Method: Least Squares
Sample: 1972Q4 2011Q4

Coefficient Std. Error t-Statistic Prob.
δ -0.148297 0.021600 -6.865504 0.0000
σ -0.400971 0.051069 -7.851574 0.0000
μ -1.718589 0.933547 -1.840923 0.0676
λ2 -0.005966 0.001500 -3.977937 0.0001
λ1 0.018457 0.000861 21.44554 0.0000
β1 0.131177 0.031188 4.206066 0.0000
β2 0.316862 0.063212 5.012681 0.0000
β3 -0.138063 0.021516 -6.416706 0.0000
R-squared 0.593711 Mean dependent var 0.004477
Adjusted R-squared 0.574623 S.D. dependent var 0.005307
S.E. of regression 0.003461 Akaike info criterion -8.444641
Sum squared resid 0.001785 Schwarz criterion -8.288909
Log likelihood 670.9043 Hannan-Quinn criterion -8.381393
Durbin-Watson stat 1.994711

Our estimate of the elasticity of substitution between capital and labour is 0.40, which lies at the lower of end of previous Australian estimates (for example, Debelle and Vickery (1998), Dungey and Pitchford (1998)). Again, Downes and Bernie's (1999) TRYM model estimate is somewhat larger at 0.82. The difference likely reflects the fact that TRYM incorporates greater capital/labour substitutability by modelling total hours worked and unfilled vacancies.

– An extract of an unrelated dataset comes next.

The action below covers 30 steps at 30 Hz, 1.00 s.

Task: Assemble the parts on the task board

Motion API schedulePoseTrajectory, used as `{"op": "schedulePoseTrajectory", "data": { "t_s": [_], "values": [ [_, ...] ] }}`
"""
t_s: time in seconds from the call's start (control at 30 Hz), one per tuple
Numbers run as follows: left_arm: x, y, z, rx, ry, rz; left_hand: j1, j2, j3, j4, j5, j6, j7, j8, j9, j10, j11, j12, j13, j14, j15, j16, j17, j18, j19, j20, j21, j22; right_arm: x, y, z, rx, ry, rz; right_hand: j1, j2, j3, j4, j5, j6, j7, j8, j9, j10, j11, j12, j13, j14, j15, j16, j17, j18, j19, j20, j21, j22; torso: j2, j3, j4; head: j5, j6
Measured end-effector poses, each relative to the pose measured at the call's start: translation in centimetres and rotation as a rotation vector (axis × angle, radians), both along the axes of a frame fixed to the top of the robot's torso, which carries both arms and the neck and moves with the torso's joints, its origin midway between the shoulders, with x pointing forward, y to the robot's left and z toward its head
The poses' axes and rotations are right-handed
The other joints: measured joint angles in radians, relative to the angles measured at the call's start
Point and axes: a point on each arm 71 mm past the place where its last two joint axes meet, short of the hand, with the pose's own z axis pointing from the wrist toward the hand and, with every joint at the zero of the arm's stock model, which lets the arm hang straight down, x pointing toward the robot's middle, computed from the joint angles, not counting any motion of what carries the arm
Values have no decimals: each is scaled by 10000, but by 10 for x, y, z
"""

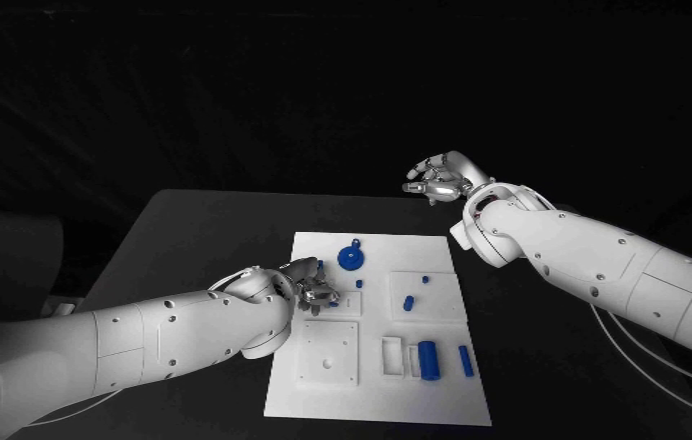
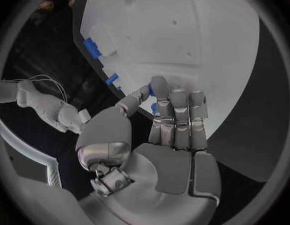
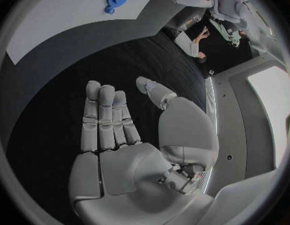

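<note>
Left robot hand (image 1: 306, 288) perhaps pinching part (image 2: 151, 89), over task board (image 1: 447, 250)

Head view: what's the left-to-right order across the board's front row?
Square white plate with a hole → slotted white block → large blue cylinder → slim blue peg, all on the task board.

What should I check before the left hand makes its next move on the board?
1. Left hand over the task board: ok.
2. Small blue part at its fingertips: ok; firmly held: cannot tell.
3. Right hand clear of the board, open: ok.
4. Blue disc lying apart from the left hand: ok.
5. Blue cylinder in the near tray, untouched: ok.
</note>
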Motion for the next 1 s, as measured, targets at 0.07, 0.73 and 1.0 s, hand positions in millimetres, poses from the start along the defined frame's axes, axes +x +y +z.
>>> {"op": "schedulePoseTrajectory", "data": {
  "t_s": [0.07, 0.73, 1.0],
  "values": [
    [0, 0, 0, 0, 5, 5, 14, 14, 7, -7, 0, 1, -1, 0, 2, -2, -1, 0, 13, 0, 0, 0, 0, -1, 0, 0, 1, 13, 0, 0, 0, -2, 9, 2, 0, 0, 0, 0, 0, 0, 0, 0, 0, 0, 0, 0, -9, 0, 0, 0, 0, 0, 0, 0, 0, 0, 0, 1, 0, 0, 6],
    [4, -2, 1, 158, 196, -94, 27, 27, 21, -24, -91, 8, -12, 1, 53, -6, 0, 38, 12, -42, -35, 0, -28, -83, 3, 1, 36, 41, 0, 1, -3, -21, 111, 24, 0, 0, 0, 0, 38, 11, -11, 0, -3, 6, 6, 39, -32, 0, 0, 0, 0, -53, 0, 0, -39, 8, 5, 7, -6, 0, 11],
    [5, -2, 2, 196, 277, -117, -36, 142, 5, -33, -320, 8, -15, 0, 51, -28, 23, 37, 10, -42, -34, 0, -59, -92, 3, 2, 31, 40, 0, 1, -3, -30, 145, 29, 0, 0, 0, 0, 77, 12, -11, 0, -4, 7, 7, 39, -42, 0, 0, 0, 0, -60, 0, 0, -39, 7, 5, 12, -6, -10, -7]
  ]
}}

The estimated coefficient on the lagged first difference of log employment (β2) implies modest serial correlation, with a 1 per cent rise (fall) in employment causing a 0.32 per cent rise (fall) in employment growth next period. The estimated coefficient for contemporaneous output growth (β1) implies that a 1 per cent rise (fall) in output is associated with a 0.13 per cent rise (fall) in employment growth, and the estimated coefficient for real wages (β3) implies that a 1 per cent fall (rise) in wages is associated with a 0.14 per cent rise (fall) in employment.

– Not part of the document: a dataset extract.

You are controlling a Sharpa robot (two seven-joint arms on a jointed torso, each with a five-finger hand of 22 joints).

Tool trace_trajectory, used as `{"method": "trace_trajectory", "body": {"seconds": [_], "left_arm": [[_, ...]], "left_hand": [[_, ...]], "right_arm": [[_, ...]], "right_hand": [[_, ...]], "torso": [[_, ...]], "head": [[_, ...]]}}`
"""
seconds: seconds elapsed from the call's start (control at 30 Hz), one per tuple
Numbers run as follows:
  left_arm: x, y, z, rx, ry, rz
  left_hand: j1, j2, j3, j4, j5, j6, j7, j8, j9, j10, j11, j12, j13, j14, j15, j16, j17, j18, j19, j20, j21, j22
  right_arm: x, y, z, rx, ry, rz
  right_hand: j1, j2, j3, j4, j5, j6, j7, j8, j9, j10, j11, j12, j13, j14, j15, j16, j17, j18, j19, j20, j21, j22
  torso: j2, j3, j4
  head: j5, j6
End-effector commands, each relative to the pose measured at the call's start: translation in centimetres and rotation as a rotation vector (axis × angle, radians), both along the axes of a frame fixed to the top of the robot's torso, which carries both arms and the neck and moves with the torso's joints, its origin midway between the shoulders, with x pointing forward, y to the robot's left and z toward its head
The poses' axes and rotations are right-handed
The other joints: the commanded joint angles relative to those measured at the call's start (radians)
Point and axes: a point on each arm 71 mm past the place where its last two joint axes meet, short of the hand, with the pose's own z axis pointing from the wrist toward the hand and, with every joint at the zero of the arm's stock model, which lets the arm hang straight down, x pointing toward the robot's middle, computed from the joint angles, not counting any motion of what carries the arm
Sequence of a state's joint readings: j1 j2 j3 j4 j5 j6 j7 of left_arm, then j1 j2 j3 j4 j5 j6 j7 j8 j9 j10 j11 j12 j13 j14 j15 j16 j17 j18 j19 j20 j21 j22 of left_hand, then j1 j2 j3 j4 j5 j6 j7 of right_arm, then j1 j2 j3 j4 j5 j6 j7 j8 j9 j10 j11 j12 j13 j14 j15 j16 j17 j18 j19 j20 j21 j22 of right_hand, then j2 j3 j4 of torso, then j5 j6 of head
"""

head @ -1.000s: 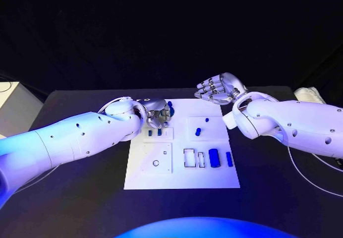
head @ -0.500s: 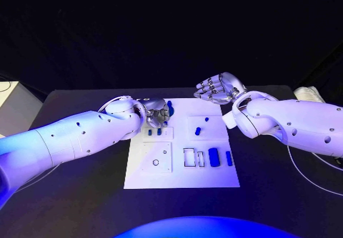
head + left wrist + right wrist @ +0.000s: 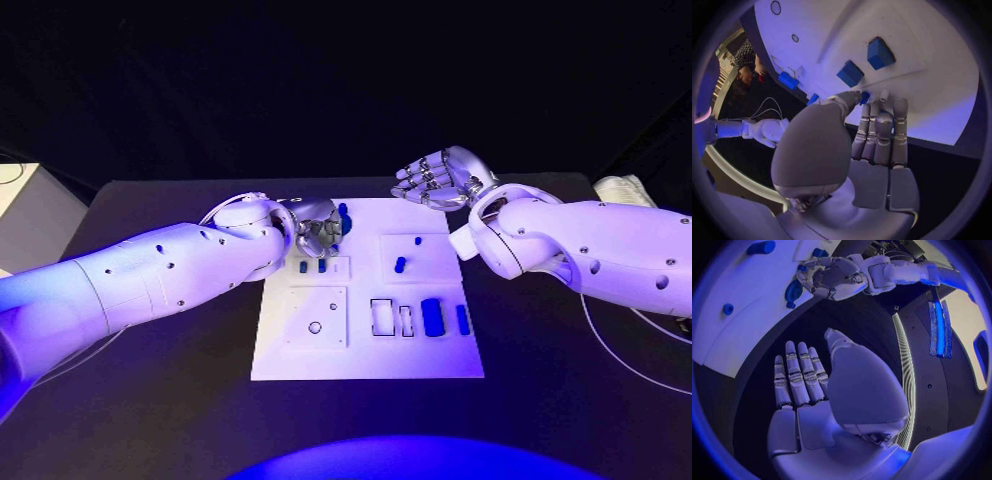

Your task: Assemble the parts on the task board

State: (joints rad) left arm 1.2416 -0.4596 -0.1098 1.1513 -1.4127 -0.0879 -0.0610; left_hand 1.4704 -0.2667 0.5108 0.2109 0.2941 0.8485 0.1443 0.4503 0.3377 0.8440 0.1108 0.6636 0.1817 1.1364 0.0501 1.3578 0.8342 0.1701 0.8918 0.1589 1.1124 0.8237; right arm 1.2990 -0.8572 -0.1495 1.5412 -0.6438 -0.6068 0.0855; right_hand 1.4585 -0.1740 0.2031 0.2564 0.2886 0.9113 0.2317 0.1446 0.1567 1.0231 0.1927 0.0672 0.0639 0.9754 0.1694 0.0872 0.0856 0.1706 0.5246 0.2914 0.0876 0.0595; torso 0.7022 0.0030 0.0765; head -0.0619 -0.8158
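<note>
The left hand (image 3: pixel 873 135) lies over the edge of the white task board (image 3: pixel 936 95), its fingers (image 3: pixel 882 125) side by side with tips on the plate, a small blue part (image 3: pixel 865 97) pinched at thumb and fingertip. Just beyond stand two blue blocks (image 3: pixel 851 73) (upright in the board).

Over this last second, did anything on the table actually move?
Hardly. The left hand crept slightly toward the far edge of the white board, keeping hold of a small blue piece. The right hand stayed hovering empty; the loose blue pieces haven't shifted.
</note>
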Motion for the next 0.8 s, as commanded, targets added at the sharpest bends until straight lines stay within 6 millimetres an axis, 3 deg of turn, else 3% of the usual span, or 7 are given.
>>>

ADF tests reject the null hypothesis that the residuals of the error correction term have a unit root at a 5 per cent significance level, which implies the long-run demand equation is a cointegrating relationship.

Finally, we explore the endogeneity of variables used in this analysis by estimating a vector error correction model using the cointegrating relationship estimated above. In light of Pagan and Pesaran (2008), we find that the three variable system (excluding the reduced form trend) can be usefully characterised by two trends (that is, the unit root processes governing output and the real wage) and one cointegrating relationship (that is, the long-run demand relationship with trend breaks). This analysis reconfirms the earlier finding of Dixon, Freebairn and Lim (2005) that output and the real wage are weakly exogenous to this system of equations thereby alleviating concerns relating to endogeneity bias.


7 This analysis updates the work of Gruen, Pagan and Thompson (1999) to 2011 data and finds that their estimates are preserved in the large data sample, with the 1980s characterised by large gaps between the actual unemployment rate and the NAIRU.